Rus Devrimi, Julyen Takvimine göre 25 Ekim, Miladi Takvime göre 7 Kasım 1917’de ortaya
çıktı. 20.Yüzyılı her yönüyle etkilemiş olan bu büyük deneyim, toplumsal
mücadelede ders alınacak olaylarla doludur. Kısa bir özet niteliğindeki yazıyı
bu amaçla yayınlıyoruz.
13 Şubat 1917’de, Rusya’nın başkenti
Petrograd’ta, açlık çeken ve eksi yirmibeş derecede ekmek kuyruklarında
bekleşen halkın, fırınlara saldırmasıyla gelişen olayların, sosyalist bir
devlet ortaya çıkaracağı kimsenin aklından geçmemişti. Günün özgün koşullarının
ve iyi örgütlenmiş bir parti yetkesinin yarattığı yeni devletin, sosyalizmi ne
düzeyde temsil edebileceği bugün yoğun olarak tartışılıyor. Ancak, gözardı
edilemez bir gerçekliktir ki, Sovyet Devleti 20.yüzyıla damgasını vurmuş ve
Sosyalizmi ‘kitap sayfalarından’ çıkararak, yaşamın içine taşımıştır.
”Düş” Gerçek Oluyor
Sosyalizm, Rus
Devrimi’ne dek, aydın ve işçi kümeleri dışında pek ciddiye alınmamıştı.
İşadamları, hükümet yetkilileri ve kurulu düzen yandaşları sosyalistleri uzun
süre, düş peşinde koşan serüvenciler olarak gördü. Onlara göre, 1871
Paris komünü, yerel beceriksizliklerin yol açtığı küçük bir toplumsal yanlışlıktı
ve hemen düzeltilmişti.

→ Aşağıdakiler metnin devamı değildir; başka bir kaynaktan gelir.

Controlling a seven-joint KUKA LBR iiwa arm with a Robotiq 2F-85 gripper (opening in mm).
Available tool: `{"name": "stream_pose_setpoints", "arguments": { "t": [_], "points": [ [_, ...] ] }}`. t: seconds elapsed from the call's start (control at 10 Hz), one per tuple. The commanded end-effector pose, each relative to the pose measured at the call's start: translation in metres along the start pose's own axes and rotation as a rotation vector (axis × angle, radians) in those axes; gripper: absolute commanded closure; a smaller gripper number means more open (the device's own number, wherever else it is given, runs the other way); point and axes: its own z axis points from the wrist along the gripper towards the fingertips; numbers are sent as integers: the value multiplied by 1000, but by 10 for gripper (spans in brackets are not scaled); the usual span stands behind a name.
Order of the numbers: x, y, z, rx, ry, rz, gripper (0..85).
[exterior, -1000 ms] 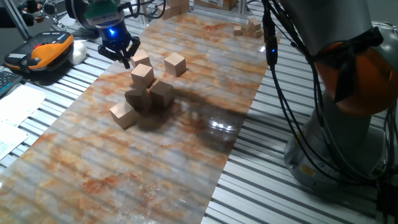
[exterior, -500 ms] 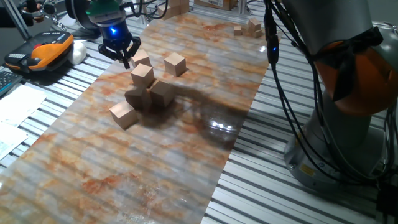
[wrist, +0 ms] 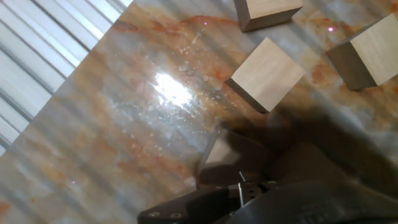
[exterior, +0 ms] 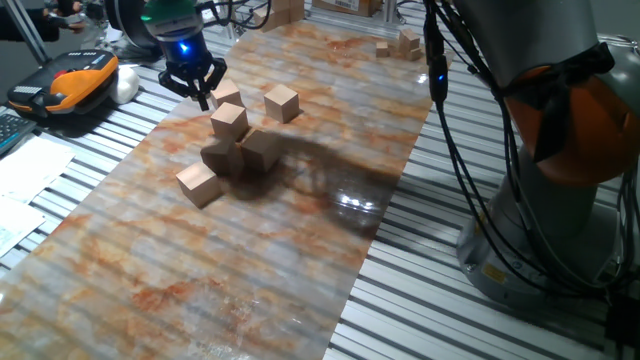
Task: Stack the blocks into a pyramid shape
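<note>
Wooden cubes: light-tan wooden cube blocks point(exterior: 231, 121) clustered mid-mat, one stacked on two; strays at 8 o'clock point(exterior: 199, 184) and 1 o'clock point(exterior: 282, 102).
Gripper: black two-finger gripper point(exterior: 197, 93) at the cluster's 11 o'clock, grip state unclear.
Surface: marbled orange-grey mat point(exterior: 250, 270).

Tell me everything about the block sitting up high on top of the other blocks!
The top block is a plain light-tan wooden cube with sharp edges and smooth faces, its top face bright and its sides a little darker. It rests raised on darker, shadowed blocks below it in the cluster, turned a bit crooked to them. It sits on the marbled orange mat. The black pincer hangs just behind it to the left; whether they touch cannot be told.
</note>
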Motion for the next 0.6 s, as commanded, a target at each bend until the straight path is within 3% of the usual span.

Sosyalizm, kitap sayfalarında kalacak bir düştü.
Kadınlar
Çarlığın kısa sürede yıkılmasına
neden olan Şubat Devrimi’ni Petrogradlı kadınlar başlattı. Kitle
eylemlerine karşı hazır durumunda tutulan Petrograd garnizonuna, iyi
örgütlenmiş polis ve kazak birliklerine karşın, eylemler hızla yayıldı. İşçiler
arasında, ortak bir eylem için herhangi bir anlaşma yapılmamış olmasına karşın;
kadınlar, 13 Şubat 1917 günü “barış ve ekmek” diyerek Petrograt
sokaklarına çıktı.
Kadınları gören
dükkan sahipleri kepenklerini kapatıp onlara katıldı. Rus ordusunun en acımasız
birlikleri olan kazaklar eyleme müdahale etmemişti. Ertesi gün yapılan
gösterilere işçiler de katıldı. Göstericiler kazakları alkışlıyor, polisler de
az ötede olayları izliyordu. Üçüncü gün çeşitli örgütler, özellikle
Bolşevikler, gösterilerin yönetimini ele aldı. Artık yalnızca ‘barış ve
ekmek’ değil ‘Kahrolsun Despotizm’ sloganları da atılıyordu.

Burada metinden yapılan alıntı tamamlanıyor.